[Dobbiamo] sviluppare la filosofia [...] come parte del nostro sistema mondo, in continuità con il resto della scienza
W. V. Quine, The philosophy of W. V. Quine
Un dibattimento di lungo corso è questo: quale ruolo assegnare alla filosofia tra le altre forme di sapere? È il sapere primario da cui scaturiscono poi tutti gli altri? È il filo rosso che connette tutti i campi e che può permettersi di guardarli dall'alto per trarne le dovute conclusioni? È il sapere complessivo che porta a compimento tutti gli altri saperi, necessariamente parziali e limitati? È, come ricordava Hegel, la nottola che si alza la sera, a lavoro terminato, per leggerne e coglierne la logica? Oppure è un sapere tra gli altri, specifico e ristretto al proprio dominio? È un sapere secondo, in grado di fornire buoni criteri interpretativi senza poter pretendere patenti di universalità? È un ottimo esercizio critico, utile a svegliare le coscienze, ma in fondo incapace di imprimere una netta direzione alle cose? O è un sapere superficiale, adeguato a colorare eticamente e politicamente le società, senza possibilità di intoccare quel nocciolo duro che solo la scienza ha il privilegio di sondare? Insomma: quale rapporto tra scienza e filosofia?

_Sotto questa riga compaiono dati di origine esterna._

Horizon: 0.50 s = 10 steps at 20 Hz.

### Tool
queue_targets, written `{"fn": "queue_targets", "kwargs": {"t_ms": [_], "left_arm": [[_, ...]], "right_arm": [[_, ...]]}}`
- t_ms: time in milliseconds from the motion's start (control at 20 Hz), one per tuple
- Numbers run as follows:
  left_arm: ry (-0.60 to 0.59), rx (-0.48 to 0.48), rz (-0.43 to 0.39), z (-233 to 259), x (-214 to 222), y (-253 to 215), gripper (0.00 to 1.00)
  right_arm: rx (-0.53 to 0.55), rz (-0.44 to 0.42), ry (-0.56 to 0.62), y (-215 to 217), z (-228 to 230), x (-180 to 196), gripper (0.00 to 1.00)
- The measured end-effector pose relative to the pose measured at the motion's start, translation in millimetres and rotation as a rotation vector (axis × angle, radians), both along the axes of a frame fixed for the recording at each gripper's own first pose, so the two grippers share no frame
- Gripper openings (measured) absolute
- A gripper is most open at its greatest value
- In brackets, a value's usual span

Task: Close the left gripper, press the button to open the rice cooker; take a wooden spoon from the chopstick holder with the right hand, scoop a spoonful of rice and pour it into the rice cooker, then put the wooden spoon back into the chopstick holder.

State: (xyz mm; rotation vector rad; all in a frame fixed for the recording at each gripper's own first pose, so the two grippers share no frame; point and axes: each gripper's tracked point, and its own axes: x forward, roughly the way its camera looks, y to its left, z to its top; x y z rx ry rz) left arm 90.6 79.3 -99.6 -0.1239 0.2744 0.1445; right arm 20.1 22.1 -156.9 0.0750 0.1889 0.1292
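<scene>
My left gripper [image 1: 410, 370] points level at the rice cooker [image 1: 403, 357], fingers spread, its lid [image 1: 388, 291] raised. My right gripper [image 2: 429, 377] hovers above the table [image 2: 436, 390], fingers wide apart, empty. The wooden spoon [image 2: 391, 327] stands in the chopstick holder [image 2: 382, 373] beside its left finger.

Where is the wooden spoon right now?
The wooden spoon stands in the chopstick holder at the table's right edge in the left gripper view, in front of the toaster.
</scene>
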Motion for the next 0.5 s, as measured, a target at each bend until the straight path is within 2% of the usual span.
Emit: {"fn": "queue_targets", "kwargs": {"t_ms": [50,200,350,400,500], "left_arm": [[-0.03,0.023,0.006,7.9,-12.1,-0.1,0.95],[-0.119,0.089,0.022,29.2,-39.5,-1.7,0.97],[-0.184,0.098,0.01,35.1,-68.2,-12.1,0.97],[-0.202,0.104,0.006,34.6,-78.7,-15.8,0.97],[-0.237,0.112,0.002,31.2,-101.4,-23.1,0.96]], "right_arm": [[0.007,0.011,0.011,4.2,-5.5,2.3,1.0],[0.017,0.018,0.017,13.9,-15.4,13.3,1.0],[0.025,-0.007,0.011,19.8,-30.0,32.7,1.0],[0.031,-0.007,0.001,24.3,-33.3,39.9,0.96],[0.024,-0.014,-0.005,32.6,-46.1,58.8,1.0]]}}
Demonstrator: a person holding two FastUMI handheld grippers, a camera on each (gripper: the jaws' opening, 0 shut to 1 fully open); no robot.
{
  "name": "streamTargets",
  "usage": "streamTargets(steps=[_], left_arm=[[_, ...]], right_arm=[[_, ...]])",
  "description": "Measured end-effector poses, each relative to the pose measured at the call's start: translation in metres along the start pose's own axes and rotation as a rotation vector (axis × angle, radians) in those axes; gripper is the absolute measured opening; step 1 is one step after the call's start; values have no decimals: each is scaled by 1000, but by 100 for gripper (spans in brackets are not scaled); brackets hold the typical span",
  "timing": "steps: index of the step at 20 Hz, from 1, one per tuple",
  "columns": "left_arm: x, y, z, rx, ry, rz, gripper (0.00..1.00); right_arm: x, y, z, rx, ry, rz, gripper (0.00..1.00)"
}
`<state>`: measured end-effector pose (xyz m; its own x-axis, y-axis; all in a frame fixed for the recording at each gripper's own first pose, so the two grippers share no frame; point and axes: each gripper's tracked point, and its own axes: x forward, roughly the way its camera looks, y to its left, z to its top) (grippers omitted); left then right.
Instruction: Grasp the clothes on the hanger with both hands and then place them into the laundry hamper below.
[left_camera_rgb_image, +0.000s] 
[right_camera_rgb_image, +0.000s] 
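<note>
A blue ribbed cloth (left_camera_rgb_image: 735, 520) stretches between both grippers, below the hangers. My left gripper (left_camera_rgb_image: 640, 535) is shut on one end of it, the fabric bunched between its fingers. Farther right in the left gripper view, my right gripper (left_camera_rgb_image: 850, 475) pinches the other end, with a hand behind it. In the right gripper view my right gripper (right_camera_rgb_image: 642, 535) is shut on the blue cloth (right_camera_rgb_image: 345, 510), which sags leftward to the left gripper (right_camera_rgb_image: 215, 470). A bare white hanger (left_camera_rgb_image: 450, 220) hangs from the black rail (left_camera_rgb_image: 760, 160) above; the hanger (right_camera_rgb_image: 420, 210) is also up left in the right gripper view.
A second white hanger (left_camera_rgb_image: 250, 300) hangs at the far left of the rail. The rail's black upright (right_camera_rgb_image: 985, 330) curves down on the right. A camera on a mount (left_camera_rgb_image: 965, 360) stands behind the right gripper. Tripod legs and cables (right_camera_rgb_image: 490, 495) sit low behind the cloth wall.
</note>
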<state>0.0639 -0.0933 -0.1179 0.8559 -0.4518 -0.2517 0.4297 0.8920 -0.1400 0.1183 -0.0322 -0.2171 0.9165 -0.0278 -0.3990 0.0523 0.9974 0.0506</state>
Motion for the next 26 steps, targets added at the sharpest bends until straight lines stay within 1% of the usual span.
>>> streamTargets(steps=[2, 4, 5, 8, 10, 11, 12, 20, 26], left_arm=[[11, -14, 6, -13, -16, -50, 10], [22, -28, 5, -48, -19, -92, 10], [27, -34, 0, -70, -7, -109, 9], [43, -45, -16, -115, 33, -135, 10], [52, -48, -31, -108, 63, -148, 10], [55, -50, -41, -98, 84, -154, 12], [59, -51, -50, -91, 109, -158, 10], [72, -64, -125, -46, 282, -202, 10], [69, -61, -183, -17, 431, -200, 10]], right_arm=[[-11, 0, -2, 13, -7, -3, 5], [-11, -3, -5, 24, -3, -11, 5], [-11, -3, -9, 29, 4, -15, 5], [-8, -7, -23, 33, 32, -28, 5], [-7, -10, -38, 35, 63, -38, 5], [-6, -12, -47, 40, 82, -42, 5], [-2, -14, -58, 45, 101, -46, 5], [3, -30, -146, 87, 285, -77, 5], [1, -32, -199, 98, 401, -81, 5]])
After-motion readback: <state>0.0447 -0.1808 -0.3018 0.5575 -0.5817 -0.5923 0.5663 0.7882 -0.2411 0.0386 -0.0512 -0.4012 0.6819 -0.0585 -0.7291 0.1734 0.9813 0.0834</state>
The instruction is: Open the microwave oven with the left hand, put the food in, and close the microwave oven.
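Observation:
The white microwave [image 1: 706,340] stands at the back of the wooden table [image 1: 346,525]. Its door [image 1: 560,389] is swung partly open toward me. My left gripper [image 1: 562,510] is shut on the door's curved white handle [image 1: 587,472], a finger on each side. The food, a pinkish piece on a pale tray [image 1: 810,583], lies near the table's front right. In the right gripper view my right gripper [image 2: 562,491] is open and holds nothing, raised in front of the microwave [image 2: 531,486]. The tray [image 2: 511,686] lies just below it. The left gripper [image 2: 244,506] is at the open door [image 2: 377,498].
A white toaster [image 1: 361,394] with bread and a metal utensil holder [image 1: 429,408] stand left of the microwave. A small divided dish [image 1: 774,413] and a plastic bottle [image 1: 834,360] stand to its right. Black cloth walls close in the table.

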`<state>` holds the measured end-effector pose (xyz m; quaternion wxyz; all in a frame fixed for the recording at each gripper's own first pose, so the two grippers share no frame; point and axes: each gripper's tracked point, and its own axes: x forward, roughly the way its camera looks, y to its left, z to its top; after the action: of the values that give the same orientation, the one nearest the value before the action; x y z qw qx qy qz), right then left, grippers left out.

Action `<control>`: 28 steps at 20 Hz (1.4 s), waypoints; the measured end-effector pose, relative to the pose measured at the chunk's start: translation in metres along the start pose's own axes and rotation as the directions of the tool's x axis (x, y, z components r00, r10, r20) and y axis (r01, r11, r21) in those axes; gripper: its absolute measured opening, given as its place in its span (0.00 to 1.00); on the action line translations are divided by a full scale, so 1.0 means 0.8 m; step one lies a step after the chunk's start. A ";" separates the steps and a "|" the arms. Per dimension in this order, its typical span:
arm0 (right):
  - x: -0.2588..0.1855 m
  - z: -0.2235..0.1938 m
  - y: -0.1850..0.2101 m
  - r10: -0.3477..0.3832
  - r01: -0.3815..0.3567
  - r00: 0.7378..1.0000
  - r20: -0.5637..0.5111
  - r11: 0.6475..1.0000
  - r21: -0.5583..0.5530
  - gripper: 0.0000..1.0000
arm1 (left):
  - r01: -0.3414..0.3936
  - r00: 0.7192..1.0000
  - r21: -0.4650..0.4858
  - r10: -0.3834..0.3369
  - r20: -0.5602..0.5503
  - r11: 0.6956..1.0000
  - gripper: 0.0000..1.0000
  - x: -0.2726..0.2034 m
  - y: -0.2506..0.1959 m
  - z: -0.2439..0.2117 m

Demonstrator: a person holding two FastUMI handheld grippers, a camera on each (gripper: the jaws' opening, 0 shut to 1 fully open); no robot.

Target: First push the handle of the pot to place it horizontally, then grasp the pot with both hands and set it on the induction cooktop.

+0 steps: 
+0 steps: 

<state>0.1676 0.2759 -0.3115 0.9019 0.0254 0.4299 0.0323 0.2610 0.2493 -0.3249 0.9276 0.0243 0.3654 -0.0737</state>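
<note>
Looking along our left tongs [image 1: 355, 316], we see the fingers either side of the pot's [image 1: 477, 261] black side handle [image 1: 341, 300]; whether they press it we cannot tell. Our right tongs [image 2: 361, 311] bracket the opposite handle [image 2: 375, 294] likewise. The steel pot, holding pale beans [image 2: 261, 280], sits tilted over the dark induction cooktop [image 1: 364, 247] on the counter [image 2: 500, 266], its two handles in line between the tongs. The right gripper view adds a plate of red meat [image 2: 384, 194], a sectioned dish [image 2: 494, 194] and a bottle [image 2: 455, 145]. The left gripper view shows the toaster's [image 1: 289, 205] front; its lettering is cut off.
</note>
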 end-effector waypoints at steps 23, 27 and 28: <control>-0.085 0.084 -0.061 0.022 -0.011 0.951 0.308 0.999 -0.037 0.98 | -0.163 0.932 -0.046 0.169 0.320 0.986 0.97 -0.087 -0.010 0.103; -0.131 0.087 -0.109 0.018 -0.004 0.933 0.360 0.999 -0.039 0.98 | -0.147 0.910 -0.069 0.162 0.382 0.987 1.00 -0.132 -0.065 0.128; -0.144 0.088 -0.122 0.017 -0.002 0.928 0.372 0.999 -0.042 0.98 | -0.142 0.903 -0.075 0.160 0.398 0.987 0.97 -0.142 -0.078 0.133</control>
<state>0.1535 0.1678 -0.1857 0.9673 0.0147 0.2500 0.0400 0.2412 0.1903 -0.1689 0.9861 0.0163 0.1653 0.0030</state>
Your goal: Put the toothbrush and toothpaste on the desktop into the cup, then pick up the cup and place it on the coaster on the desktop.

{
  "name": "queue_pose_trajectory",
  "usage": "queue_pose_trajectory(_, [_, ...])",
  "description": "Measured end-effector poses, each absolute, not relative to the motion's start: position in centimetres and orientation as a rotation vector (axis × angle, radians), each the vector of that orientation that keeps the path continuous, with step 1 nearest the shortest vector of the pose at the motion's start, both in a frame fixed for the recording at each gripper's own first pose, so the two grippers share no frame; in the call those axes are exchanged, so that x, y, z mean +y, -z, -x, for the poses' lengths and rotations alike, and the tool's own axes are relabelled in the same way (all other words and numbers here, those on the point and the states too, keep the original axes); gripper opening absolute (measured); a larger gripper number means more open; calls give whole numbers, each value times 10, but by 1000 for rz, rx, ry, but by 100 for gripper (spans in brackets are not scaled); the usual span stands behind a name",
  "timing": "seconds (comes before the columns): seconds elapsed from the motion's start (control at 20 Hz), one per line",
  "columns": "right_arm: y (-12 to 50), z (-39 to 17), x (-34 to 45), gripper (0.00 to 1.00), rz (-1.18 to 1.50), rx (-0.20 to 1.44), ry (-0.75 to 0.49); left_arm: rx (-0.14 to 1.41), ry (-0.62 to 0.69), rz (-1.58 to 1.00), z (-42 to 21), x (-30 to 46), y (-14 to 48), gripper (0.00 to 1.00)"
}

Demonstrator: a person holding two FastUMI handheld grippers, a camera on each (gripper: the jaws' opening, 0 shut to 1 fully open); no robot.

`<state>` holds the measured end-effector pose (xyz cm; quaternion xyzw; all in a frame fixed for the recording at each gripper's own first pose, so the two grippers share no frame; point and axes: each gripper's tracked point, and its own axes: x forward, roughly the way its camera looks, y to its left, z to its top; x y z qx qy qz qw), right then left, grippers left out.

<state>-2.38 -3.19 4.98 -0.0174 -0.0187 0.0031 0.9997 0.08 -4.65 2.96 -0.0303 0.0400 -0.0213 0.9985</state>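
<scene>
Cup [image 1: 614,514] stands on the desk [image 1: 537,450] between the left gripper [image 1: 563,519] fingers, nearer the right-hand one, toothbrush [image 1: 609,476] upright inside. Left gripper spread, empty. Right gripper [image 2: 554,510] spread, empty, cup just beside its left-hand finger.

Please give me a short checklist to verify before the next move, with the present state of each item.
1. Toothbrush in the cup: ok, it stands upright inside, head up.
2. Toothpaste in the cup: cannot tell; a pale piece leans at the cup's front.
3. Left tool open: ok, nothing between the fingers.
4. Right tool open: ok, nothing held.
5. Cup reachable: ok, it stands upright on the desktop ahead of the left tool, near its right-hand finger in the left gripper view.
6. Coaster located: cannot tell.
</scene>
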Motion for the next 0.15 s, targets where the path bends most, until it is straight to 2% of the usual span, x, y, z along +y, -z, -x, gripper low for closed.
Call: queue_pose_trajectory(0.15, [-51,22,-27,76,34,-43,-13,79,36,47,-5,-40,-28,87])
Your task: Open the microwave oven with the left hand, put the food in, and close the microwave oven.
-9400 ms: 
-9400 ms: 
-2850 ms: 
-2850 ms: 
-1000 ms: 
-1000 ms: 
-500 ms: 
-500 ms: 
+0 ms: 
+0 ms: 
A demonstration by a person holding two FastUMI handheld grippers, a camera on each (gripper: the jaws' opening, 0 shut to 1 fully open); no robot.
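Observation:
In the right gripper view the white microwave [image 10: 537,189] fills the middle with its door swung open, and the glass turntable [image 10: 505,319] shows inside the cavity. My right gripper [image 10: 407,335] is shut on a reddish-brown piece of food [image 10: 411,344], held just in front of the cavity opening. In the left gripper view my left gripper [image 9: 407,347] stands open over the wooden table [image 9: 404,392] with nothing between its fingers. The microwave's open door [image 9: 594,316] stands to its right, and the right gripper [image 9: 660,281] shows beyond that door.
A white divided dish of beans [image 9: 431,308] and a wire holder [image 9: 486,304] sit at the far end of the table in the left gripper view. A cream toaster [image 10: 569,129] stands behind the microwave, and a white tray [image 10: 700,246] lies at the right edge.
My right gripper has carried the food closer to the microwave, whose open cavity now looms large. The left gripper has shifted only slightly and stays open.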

Oggi proponiamo la riflessione di Quine (1908-2000), il grande filosofo americano che ha offerto una interessante soluzione alla questione circa i rapporti tra filosofia e scienza. La sua posizione è chiara e la sua prospettiva diretta: la filosofia non può permettersi di negare la centralità descrittiva della scienza. Solo la scienza è in grado di cogliere e comprendere ciò che è presente nel mondo e, essendo la filosofia stessa parte del mondo, non può ergersi con le sue istanze al di sopra del mondo. Per cui è presente un rifiuto deciso di tutto ciò che ha il solo vago sentore di essere metafisico - inteso nell'accezione negativa di costruzione concettuale antinaturalista. La filosofia in quest'ottica si presenta in perfetta continuità con la scienza, sua fedele ancella e strumento immancabile per una migliore comprensione scientifica del mondo.
Che la filosofia venga così destituita del suo valore? In parte sì, ad opinione di chi scrive. Ma non nell'intenzione quineana: essa è, anzi, pienamente rivalutata in quanto, non potendo presentarsi come descrizione completa della realtà - compito che spetta alla sola scienza - fornisce i criteri necessari per un'applicazione consapevole e accorta delle scoperte scientifiche. La filosofia così deve riconoscersi come "branca dell'ingegneria", divenendo una "scienza naturale applicata", secondo l'efficace definizione che fornisce Mario De Caro commentando proprio il passaggio citato in apertura.
La prospettiva ingegneristica per Quine è allora il punto di vista privilegiato a partire dal quale poter salvare il discorso filosofico dalle derive ermeneutiche di una certa filosofia che ha perso contatto con la realtà.